Issues with Precision in Searches for Specific Identifiers in Vector Databases

Hello everyone,

I’m currently facing a specific issue in an application that uses a vector database for semantic searches. I have a list of documents with numbered identifiers in the format “2024XXX/0000000000”. When attempting to search for a document by its specific identifier, the system often fails to retrieve the correct document. Additionally, similar service names (e.g., Service A and Service B) are being confused during searches.

Has anyone else encountered a similar problem? If so, what solutions did you implement to address these challenges?

I’m considering using exact filters or some form of post-processing, but I’m open to other suggestions and best practices that could help improve the accuracy of my application.

Thans in advance for your help!

Hello @Ingo_Djan,

if I understand correctly, in the first paragraph you describe that you have a collection of documents, each of the documents has a unique identifier in the format “2024XXX/0000000000”, and you attempt to retrieve the document based on the identifier using semantic search?

If that’s the case, it is expected that you would run into the issues you describe. Semantic search is typically designed to retrieve documents based on meaning or content similarity rather than exact matches to specific identifiers. If your goal is to retrieve a document using an identifier like “2024XXX/0000000000,” a traditional keyword search or exact match query would indeed be more suitable.

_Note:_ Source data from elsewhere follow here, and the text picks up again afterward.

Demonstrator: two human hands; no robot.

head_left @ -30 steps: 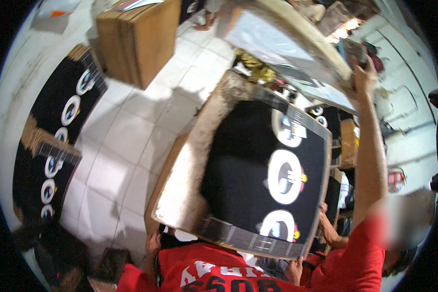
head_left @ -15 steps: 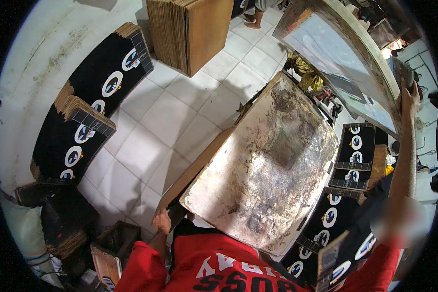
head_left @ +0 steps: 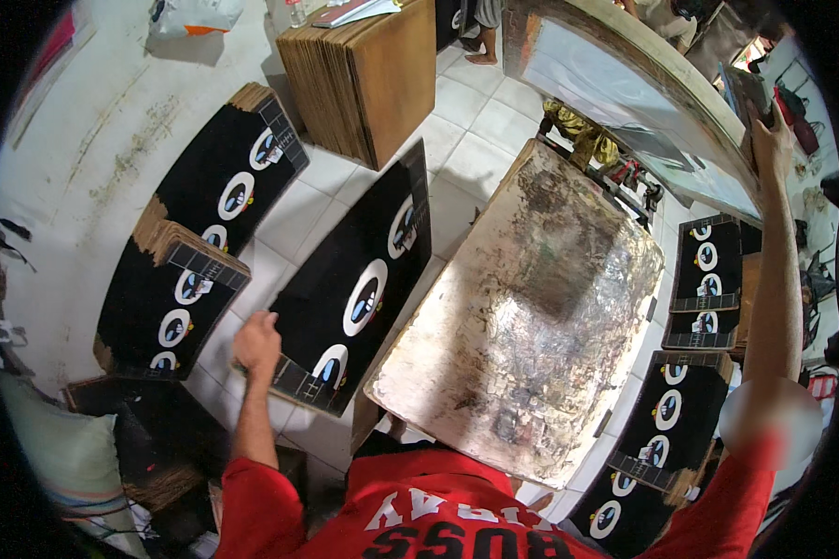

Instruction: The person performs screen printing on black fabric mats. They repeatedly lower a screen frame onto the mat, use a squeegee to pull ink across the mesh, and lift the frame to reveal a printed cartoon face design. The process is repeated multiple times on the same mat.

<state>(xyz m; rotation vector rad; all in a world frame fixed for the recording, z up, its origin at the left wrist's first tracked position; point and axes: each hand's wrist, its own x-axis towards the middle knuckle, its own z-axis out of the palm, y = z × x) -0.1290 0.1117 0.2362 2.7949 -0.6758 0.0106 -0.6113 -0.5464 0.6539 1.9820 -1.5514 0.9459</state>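
Note:
My left hand (head_left: 259, 343) is closed on the near left corner of a black printed panel (head_left: 312, 303), which has white oval designs and a ruled border. That panel is tilted beside the worktable, its printed face toward me. At the upper right, my right hand (head_left: 772, 149) grips the edge of a large raised screen-printing frame (head_left: 718, 102) with a pale mesh. Between my arms lies the worktable (head_left: 522, 317), its light top stained dark and blotchy.
Stacks of black printed panels stand at left (head_left: 205, 177) and right (head_left: 667, 410). A tall pile of brown boards (head_left: 354, 84) rises at the back. A white sack (head_left: 65, 456) sits at lower left. Another person's legs (head_left: 485, 33) show at the far end.
My left hand has moved left and up from the table's near corner with the panel. The panel's black printed face now shows. My right hand stays on the raised frame.

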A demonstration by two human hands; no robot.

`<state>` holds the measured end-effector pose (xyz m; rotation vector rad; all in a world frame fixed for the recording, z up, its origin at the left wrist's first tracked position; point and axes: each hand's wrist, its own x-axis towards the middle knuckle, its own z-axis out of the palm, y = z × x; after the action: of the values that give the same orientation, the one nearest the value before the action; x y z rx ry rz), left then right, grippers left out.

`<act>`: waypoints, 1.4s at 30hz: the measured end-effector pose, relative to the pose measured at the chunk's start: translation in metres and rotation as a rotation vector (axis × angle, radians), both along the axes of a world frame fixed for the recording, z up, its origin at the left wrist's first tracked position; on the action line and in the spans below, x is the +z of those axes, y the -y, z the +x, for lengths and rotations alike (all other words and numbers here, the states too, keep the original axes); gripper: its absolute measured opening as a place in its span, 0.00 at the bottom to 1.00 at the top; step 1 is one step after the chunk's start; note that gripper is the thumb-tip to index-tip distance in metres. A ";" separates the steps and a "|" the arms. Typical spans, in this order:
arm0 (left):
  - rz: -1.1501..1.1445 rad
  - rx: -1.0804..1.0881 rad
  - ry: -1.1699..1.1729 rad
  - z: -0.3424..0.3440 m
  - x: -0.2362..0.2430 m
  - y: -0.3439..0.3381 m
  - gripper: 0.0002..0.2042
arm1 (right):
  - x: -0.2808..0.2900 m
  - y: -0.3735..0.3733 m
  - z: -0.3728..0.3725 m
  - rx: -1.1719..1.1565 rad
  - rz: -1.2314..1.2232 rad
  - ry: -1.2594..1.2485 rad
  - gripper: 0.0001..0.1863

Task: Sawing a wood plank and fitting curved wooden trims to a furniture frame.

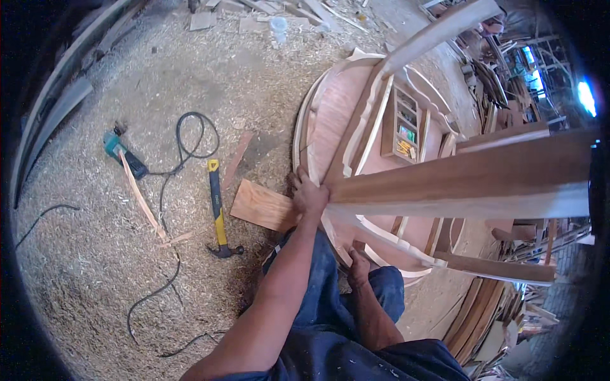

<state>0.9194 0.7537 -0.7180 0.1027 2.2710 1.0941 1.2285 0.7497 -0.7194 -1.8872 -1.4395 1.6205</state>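
An upside-down wooden table (343,105) with a curved rim and several legs lies in front of my knees. My left hand (310,195) grips its near-left rim, fingers curled over the edge, beside the foot of the nearest long leg (457,181). Farther right along the same edge, my right hand (359,267) holds the rim with its thumb uppermost. A rectangular wood offcut (264,204) sticks out next to my left hand and touches my leg.
Left of me a yellow-and-black claw hammer (217,206) lies on shavings. Beyond it are a teal corded power tool (124,154), its looping black cord (181,149) and a thin wood strip (140,197). A wooden tray (401,124) with small packets sits within the table frame. Stacked boards (473,317) stand right.
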 end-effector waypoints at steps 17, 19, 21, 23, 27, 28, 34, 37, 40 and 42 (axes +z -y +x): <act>0.157 0.129 -0.296 -0.010 -0.018 -0.026 0.43 | -0.011 -0.014 0.007 -0.030 -0.014 -0.061 0.18; 0.193 0.169 -0.375 -0.019 -0.023 -0.030 0.42 | -0.012 -0.013 0.012 -0.022 0.000 -0.040 0.18; 0.267 0.148 -0.283 -0.033 -0.029 -0.031 0.40 | -0.010 -0.006 0.007 -0.057 -0.049 -0.070 0.18; 0.345 0.130 -0.192 -0.042 -0.031 -0.034 0.38 | -0.005 -0.003 0.001 -0.089 -0.093 -0.102 0.18; 0.293 0.116 -0.257 -0.042 -0.036 -0.039 0.40 | -0.012 -0.010 0.010 -0.015 -0.045 -0.043 0.19; 0.273 0.113 -0.279 -0.042 -0.036 -0.040 0.40 | -0.014 -0.011 0.012 0.012 -0.032 -0.024 0.19; 0.262 0.130 -0.322 -0.041 -0.027 -0.039 0.40 | -0.016 -0.013 0.017 0.063 0.012 0.089 0.19; 0.298 0.113 -0.211 -0.037 -0.015 -0.039 0.37 | -0.008 -0.009 0.014 0.042 0.084 0.073 0.20; 0.291 0.111 -0.220 -0.038 -0.020 -0.036 0.37 | 0.002 -0.004 0.005 0.012 0.071 0.054 0.20; 0.266 0.116 -0.309 -0.042 -0.030 -0.033 0.39 | 0.007 -0.001 -0.002 -0.040 0.006 0.033 0.21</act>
<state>0.8777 0.7866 -0.7477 0.2659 2.4094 1.5295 1.2260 0.7507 -0.7126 -1.9359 -1.4088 1.5729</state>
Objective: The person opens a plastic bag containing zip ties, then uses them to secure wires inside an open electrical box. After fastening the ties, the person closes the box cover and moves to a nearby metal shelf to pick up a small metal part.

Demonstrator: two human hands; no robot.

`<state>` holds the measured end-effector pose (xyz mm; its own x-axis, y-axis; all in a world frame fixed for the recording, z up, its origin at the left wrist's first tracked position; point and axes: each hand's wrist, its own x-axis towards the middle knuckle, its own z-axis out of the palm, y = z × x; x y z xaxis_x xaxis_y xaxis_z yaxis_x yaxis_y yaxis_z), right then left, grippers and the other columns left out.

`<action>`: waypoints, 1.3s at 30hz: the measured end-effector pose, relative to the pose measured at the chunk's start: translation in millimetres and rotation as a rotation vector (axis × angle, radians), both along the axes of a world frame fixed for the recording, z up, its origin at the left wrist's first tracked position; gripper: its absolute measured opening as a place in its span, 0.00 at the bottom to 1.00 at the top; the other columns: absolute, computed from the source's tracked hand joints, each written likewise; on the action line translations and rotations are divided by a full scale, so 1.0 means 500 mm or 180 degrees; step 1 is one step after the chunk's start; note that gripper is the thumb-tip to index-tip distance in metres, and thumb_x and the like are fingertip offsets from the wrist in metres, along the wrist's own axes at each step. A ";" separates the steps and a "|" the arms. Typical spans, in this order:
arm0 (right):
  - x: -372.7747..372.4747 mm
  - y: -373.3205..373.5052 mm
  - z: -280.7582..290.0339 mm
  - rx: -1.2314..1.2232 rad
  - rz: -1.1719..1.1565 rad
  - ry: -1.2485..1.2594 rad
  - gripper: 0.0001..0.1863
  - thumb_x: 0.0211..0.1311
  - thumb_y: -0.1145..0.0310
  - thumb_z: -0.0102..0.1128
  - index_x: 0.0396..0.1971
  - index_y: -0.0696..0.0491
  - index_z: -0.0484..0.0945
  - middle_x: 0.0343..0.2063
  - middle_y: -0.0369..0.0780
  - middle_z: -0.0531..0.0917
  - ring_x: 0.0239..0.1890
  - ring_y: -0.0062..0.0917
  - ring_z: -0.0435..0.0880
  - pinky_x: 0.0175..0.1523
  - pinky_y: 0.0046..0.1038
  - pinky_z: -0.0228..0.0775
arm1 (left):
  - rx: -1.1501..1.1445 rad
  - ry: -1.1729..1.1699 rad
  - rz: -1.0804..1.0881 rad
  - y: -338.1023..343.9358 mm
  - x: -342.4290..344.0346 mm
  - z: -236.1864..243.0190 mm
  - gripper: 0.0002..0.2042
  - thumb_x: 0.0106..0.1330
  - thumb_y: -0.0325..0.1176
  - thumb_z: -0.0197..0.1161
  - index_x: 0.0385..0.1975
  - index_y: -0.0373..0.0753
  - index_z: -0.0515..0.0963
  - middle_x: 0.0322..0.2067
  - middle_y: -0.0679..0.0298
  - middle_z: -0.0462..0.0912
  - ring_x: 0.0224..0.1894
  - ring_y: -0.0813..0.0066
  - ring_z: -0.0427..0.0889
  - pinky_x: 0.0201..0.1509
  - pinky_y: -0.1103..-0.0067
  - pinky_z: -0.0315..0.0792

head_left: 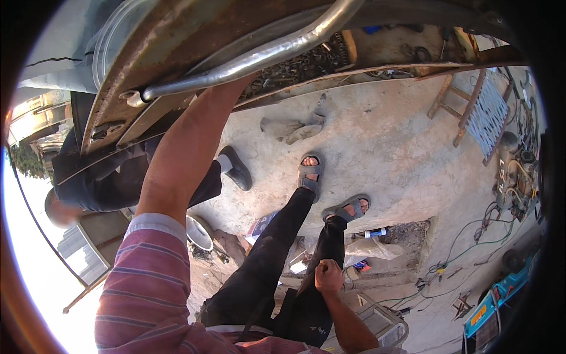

Confusing similar concepts (such as the services you mention) is also a common issue in semantic search. This happens because underlying models focus on the meaning and context of the terms rather than their exact wording.

Generally speaking, if you have the names of the exact terms for which you are trying to retireve information, it is better to perform exact query match, it is simpler, computationally less expensive and more reliable in terms of results.

I don’t know your use case, nor the framework you are using, but if sematic search is necessary, maybe combining it with keyword-based search would be a more appropriate solution. For instance, first filter documents based on the exact service name and then apply semantic search to retrieve what else you are looking for.

Best!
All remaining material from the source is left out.